Work required :: Once the data has been read, restate all of it exactly.
- - - -
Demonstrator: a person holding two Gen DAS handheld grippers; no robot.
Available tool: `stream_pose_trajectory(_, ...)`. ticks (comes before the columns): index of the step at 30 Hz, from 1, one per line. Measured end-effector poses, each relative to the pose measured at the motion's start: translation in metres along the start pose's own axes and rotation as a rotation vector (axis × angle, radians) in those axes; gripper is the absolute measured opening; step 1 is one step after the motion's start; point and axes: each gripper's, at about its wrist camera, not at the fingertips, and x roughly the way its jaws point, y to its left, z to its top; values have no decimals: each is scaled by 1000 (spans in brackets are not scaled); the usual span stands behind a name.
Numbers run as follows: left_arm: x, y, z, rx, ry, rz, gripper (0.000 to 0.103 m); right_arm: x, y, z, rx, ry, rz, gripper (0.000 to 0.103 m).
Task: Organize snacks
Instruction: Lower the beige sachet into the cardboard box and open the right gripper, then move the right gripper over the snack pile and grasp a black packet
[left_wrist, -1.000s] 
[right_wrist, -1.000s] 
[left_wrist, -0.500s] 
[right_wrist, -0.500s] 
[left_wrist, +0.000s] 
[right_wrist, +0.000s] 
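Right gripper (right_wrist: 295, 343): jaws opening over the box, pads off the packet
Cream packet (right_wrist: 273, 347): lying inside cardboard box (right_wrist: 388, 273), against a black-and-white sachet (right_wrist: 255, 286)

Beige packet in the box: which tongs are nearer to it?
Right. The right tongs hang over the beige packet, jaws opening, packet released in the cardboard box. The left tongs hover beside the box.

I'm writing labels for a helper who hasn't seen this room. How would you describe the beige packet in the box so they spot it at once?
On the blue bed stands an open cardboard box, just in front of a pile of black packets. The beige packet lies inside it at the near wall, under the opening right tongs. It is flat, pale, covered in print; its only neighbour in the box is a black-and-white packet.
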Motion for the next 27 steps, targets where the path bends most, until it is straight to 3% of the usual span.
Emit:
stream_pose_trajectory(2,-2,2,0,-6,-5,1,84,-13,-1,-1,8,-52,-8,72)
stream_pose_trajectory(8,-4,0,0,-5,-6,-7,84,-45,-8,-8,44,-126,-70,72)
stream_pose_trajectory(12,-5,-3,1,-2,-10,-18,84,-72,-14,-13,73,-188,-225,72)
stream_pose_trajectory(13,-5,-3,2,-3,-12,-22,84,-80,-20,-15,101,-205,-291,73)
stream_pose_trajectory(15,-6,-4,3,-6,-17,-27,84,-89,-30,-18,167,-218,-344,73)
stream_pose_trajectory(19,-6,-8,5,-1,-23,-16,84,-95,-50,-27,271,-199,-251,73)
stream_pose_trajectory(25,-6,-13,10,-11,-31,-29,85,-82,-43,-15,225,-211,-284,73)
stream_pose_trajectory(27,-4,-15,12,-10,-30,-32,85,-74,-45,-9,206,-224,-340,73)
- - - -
Answer section ::
Demonstrator: a person holding two Gen DAS handheld grippers; no robot.
Available tool: `stream_pose_trajectory(_, ...)`. ticks (comes before the columns): index of the step at 30 Hz, from 1, one per line. Measured end-effector poses, each relative to the pose measured at the motion's start: translation in metres along the start pose's own axes and rotation as a rotation vector (axis × angle, radians) in those axes; gripper is the absolute measured opening; step 1 is one step after the motion's start; point and axes: each gripper's, at about its wrist camera, not at the fingertips, and x roughly the way its jaws point, y to its left, z to its top; values have no decimals: each is scaled by 1000 (spans in brackets are not scaled); the usual span stands behind a name.
Numbers run as follows: left_arm: x, y, z, rx, ry, rz, gripper (0.000 to 0.103 m); right_arm: x, y, z, rx, ry, rz, gripper (0.000 to 0.103 m).
Task: Organize snacks
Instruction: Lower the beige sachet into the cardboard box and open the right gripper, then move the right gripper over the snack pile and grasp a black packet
[left_wrist, -1.000s] 
[right_wrist, -1.000s] 
[left_wrist, -0.500s] 
[right_wrist, -0.500s] 
[left_wrist, +0.000s] 
[right_wrist, +0.000s] 
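Right gripper (right_wrist: 295, 343): jaws opening over the box, pads off the packet
Cream packet (right_wrist: 273, 347): lying inside cardboard box (right_wrist: 388, 273), against a black-and-white sachet (right_wrist: 255, 286)

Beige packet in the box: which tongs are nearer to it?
Right. The right tongs hang over the beige packet, jaws opening, packet released in the cardboard box. The left tongs hover beside the box.

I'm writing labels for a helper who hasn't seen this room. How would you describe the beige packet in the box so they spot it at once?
On the blue bed stands an open cardboard box, just in front of a pile of black packets. The beige packet lies inside it at the near wall, under the opening right tongs. It is flat, pale, covered in print; its only neighbour in the box is a black-and-white packet.
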Motion for the next 27 steps, targets where the path bends most, until it is straight to 3% of the usual span.
Emit:
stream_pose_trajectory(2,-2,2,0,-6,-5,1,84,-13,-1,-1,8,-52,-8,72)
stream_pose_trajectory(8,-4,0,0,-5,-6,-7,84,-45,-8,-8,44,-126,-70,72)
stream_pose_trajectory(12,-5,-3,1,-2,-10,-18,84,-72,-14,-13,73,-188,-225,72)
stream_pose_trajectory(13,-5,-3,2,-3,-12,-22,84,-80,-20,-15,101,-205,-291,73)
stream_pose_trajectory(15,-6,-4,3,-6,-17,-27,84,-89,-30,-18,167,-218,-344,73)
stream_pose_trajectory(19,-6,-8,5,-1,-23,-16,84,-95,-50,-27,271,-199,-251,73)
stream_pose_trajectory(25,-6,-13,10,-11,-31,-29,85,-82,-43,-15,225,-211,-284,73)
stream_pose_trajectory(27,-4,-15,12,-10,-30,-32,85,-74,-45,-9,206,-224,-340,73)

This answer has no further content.